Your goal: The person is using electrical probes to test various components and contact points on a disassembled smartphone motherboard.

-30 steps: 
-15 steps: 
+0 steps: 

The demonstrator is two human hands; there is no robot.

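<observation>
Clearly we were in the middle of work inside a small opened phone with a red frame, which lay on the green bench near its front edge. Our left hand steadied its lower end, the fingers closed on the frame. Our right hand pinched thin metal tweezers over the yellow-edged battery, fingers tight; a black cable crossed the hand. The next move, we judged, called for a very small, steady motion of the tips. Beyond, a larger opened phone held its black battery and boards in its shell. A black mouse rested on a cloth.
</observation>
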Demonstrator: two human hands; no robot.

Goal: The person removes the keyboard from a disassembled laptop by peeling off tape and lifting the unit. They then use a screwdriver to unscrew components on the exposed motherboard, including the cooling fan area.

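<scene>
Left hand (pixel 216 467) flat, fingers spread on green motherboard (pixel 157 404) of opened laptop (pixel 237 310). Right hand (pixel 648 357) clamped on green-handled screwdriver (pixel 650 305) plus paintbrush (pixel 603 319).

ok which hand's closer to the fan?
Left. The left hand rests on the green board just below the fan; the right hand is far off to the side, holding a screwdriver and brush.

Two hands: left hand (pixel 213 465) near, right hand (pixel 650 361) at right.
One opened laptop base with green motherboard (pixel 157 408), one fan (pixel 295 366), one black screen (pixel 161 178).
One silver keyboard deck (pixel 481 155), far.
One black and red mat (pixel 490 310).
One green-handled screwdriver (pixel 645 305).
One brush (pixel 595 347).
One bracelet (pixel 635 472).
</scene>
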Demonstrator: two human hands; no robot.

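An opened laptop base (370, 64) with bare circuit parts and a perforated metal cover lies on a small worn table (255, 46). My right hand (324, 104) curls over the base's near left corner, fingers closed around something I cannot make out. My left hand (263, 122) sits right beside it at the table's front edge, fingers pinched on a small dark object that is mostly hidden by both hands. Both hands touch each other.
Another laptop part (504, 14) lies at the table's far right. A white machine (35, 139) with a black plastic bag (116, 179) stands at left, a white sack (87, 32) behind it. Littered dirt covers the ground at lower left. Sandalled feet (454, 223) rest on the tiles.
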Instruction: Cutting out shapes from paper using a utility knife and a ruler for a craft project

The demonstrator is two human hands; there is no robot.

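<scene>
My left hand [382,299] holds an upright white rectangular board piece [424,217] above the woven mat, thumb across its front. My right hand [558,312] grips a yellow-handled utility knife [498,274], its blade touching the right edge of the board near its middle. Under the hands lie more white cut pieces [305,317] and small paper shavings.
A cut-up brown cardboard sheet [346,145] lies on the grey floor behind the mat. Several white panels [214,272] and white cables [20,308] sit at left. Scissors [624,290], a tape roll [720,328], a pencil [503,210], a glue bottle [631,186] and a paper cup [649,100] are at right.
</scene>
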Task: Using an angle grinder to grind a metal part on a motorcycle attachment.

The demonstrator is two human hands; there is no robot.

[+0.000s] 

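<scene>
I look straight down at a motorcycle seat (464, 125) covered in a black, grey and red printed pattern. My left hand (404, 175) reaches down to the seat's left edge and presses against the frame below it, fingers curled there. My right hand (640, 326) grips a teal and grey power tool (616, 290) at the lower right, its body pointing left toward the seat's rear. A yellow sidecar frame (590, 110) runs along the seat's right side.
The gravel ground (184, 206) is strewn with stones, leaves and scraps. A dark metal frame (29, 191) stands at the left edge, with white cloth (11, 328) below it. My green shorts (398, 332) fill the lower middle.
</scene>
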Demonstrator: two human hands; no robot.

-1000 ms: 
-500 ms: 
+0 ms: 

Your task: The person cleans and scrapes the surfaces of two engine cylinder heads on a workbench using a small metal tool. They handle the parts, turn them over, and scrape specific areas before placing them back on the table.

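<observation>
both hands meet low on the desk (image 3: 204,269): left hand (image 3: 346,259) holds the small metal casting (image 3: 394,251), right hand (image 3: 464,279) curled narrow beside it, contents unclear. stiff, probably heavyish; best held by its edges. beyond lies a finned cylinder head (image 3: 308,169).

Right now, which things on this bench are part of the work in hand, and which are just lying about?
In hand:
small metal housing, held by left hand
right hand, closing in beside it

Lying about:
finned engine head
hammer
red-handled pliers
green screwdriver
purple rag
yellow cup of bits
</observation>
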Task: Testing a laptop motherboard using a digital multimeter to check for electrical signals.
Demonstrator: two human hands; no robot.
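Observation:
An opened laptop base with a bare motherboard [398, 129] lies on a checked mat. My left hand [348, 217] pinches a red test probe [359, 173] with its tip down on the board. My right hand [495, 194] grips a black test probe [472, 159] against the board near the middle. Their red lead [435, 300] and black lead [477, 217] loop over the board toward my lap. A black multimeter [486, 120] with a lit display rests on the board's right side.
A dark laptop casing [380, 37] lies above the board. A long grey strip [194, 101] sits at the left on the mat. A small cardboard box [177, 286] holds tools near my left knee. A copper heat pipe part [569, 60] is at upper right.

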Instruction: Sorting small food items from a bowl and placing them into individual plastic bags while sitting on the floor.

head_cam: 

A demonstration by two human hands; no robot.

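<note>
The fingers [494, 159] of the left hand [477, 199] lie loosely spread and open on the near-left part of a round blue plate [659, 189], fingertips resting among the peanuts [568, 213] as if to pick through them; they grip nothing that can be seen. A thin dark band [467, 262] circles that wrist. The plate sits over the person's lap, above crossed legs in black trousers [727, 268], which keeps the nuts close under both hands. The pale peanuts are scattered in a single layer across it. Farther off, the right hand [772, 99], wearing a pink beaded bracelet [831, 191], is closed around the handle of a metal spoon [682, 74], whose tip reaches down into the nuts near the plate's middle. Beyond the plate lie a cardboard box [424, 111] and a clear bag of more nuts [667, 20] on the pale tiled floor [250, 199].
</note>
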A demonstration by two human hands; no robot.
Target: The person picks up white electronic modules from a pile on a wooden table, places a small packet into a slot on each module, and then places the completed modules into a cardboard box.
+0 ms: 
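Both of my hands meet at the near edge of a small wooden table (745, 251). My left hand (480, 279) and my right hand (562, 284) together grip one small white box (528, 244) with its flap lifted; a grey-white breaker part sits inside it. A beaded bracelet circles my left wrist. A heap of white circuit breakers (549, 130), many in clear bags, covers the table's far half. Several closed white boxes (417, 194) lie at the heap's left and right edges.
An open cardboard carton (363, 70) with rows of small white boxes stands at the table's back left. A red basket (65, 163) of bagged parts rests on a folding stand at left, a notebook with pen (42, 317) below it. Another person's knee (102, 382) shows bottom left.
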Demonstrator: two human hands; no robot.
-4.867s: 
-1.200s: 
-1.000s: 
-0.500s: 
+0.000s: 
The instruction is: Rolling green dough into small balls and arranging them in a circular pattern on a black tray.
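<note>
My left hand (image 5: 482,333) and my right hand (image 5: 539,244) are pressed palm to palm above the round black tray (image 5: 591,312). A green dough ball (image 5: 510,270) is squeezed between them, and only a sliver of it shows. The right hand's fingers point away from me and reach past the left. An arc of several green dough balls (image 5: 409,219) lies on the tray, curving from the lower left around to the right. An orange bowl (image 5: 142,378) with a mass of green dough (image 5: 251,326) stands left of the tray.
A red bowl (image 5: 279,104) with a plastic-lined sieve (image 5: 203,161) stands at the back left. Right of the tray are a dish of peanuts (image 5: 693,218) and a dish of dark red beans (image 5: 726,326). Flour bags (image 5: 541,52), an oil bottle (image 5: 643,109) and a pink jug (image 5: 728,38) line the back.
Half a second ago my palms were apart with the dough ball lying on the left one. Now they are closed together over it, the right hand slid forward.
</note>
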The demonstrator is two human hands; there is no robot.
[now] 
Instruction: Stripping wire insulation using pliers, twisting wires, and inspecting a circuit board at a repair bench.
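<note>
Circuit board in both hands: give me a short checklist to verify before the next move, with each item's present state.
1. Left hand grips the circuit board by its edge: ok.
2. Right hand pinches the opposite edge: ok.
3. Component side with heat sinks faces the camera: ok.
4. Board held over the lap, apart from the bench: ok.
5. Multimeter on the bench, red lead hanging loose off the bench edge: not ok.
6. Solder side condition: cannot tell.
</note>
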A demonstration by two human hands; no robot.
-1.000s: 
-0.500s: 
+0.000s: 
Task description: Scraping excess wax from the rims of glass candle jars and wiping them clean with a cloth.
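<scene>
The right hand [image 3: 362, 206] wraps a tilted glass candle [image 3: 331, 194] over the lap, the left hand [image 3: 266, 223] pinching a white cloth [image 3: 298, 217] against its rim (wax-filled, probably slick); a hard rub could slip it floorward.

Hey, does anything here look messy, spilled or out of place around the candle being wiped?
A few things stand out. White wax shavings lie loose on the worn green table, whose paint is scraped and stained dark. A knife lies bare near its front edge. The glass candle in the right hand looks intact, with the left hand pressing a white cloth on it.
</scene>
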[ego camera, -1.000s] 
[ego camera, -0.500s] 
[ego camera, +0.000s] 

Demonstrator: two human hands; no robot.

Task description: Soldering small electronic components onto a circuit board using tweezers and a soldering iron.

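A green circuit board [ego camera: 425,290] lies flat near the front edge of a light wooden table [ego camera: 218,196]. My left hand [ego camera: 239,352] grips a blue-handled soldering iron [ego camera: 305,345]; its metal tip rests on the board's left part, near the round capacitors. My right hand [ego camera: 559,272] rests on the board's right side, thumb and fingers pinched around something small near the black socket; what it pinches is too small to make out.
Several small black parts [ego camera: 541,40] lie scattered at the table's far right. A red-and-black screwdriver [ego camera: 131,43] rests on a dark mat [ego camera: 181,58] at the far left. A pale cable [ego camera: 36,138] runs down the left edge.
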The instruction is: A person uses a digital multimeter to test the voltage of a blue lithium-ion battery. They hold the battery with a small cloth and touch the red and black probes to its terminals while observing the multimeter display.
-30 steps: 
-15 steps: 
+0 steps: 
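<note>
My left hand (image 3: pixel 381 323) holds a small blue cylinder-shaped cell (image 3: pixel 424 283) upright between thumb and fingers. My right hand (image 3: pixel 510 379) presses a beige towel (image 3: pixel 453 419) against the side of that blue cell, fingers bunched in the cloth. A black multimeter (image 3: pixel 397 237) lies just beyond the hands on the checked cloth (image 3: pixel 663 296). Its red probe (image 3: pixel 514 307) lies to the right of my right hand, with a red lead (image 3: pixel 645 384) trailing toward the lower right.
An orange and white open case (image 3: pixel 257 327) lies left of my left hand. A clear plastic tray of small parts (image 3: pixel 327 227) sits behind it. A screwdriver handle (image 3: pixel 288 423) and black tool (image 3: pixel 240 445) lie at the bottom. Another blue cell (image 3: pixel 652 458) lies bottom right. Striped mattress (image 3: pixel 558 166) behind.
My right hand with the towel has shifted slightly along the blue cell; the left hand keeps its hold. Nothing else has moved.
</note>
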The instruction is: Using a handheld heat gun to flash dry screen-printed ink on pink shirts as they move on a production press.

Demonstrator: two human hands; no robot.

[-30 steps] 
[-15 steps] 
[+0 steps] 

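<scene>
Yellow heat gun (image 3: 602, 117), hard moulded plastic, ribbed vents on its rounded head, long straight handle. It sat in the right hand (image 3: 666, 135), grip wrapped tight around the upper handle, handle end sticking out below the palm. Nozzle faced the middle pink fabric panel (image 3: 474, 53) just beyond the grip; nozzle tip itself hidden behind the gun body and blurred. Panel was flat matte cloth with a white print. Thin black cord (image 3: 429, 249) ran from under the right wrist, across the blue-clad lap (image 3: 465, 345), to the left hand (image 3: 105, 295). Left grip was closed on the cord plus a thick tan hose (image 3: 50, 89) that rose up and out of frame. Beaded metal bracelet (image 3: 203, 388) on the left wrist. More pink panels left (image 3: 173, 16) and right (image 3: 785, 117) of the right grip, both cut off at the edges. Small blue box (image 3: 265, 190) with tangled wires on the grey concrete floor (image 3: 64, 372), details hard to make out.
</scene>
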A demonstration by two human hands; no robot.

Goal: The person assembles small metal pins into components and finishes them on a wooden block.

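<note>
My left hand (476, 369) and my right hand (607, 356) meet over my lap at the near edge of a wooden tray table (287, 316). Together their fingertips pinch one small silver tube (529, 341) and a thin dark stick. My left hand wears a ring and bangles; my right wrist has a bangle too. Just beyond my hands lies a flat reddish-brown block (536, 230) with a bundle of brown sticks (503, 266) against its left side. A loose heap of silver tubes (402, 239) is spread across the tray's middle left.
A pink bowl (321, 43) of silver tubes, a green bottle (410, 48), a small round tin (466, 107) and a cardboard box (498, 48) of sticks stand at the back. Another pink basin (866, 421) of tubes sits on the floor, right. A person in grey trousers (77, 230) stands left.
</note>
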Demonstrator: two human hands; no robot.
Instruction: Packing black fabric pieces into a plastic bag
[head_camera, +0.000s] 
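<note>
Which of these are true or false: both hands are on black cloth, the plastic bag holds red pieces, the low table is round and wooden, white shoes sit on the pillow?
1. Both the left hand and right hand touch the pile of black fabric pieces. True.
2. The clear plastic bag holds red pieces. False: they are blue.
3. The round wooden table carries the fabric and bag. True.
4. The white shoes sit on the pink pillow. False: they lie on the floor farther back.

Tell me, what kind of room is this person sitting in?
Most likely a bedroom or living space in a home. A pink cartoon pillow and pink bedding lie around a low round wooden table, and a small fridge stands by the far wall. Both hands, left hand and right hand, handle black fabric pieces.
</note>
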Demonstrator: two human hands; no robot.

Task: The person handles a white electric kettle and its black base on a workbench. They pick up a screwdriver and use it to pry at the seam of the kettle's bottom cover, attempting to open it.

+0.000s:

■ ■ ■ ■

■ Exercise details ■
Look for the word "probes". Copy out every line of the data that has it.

■ Solution to this problem ■
Your goal: The person is using electrical probes to test various components and contact points on a disassembled smartphone motherboard.
The instruction is: A person uses a digital multimeter to test the voltage of a blue lithium-ion battery. They hold the battery with a small cloth and touch the red and black probes to its terminals while observing the multimeter display.

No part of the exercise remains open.